How you're taxed for investments in foreign stocks or assets will vary based on the country. Some countries with tax treaties with the U.S. prevent you from being taxed twice, but this isn't a guarantee for every country. In fact, most countries don't have a tax treaty with the U.S.

The U.K., for example, has a tax treaty with the U.S. that prevents double taxation on investments, but many African and Asian countries don't.

3. Retirement account rules could differ 

The main benefit of various retirement accounts is the tax benefits that come with them. However, how taxes affect different retirement accounts can become more complex when you retire abroad (shocker).

Let's take a 401(k) and traditional IRA as examples. In the U.S., withdrawals from a 401(k) and traditional IRA are taxed as regular income, but Roth IRA withdrawals are tax-free. Unfortunately, your new country of residence may not recognize the tax advantage of a Roth IRA and may treat it as taxable income.

Since you contributed after-tax money to a Roth IRA, this could form a situation where you're essentially double-taxed.

4. The Foreign Earned Income Exclusion and Foreign Tax Credit

Many people retire but continue to earn income in various ways. The Foreign Earned Income Exclusion (FEIE) and the Foreign Tax Credit (FTC) can help reduce (or eliminate) how much tax U.S. citizens owe on income earned abroad.

The FEIE allows you to exclude a certain amount of your foreign-earned income from U.S. taxes, while the FTC provides a dollar-for-dollar tax credit for taxes paid abroad.

For tax year 2023, the amount you can exclude under the FEIE is $120,000. The FEIE only applies to foreign earned income from work; it won't apply to your investment income or Social Security benefits.

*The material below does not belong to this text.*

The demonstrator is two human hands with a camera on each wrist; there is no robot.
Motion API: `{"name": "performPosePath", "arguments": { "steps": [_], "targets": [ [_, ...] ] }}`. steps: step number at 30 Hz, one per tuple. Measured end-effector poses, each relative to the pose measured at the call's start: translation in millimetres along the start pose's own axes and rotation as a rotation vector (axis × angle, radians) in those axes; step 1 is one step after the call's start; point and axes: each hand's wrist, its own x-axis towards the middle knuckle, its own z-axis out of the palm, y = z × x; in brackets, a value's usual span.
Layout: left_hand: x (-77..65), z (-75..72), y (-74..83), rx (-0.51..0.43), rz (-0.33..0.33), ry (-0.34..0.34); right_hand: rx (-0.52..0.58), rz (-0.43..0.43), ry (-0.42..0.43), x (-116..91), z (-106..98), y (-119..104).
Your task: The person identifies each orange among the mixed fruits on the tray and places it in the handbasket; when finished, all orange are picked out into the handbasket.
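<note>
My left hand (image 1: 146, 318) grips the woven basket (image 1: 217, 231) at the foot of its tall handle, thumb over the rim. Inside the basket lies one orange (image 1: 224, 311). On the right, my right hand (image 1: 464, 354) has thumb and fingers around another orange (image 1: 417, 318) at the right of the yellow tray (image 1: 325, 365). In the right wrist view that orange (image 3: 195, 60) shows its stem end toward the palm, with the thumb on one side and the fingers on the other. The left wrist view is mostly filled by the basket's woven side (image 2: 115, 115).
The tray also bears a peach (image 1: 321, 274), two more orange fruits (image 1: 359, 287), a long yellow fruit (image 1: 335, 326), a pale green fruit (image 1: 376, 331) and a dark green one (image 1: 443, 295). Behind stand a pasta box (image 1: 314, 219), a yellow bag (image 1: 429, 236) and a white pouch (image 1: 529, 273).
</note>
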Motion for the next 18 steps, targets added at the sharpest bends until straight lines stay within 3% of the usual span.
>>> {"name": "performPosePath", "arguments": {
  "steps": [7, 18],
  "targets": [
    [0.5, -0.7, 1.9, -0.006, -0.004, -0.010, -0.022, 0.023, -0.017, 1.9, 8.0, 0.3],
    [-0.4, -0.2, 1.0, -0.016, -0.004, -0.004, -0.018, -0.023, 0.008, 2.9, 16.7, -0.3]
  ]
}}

The FTC can help prevent double taxation by allowing you a credit for taxes paid on income that doesn't qualify for the FEIE. Generally, you can only use the FTC to reduce how much you owe in U.S. taxes, not generate a tax refund. For example, if you have $1,000 that qualified and owe $5,000 in U.S. taxes, you'd now owe $4,000. If you were going to get a $2,000 refund, it wouldn't add on top of it.

Always know the implications

Knowing the tax implications of retiring abroad in different countries is critical because it could have tangible effects on how much you receive in retirement. Consulting with a tax professional specializing in international tax law can help you navigate the complexities to remain compliant with all relevant tax laws.

Proper planning ensures you can focus on what matters most: Enjoying your retirement.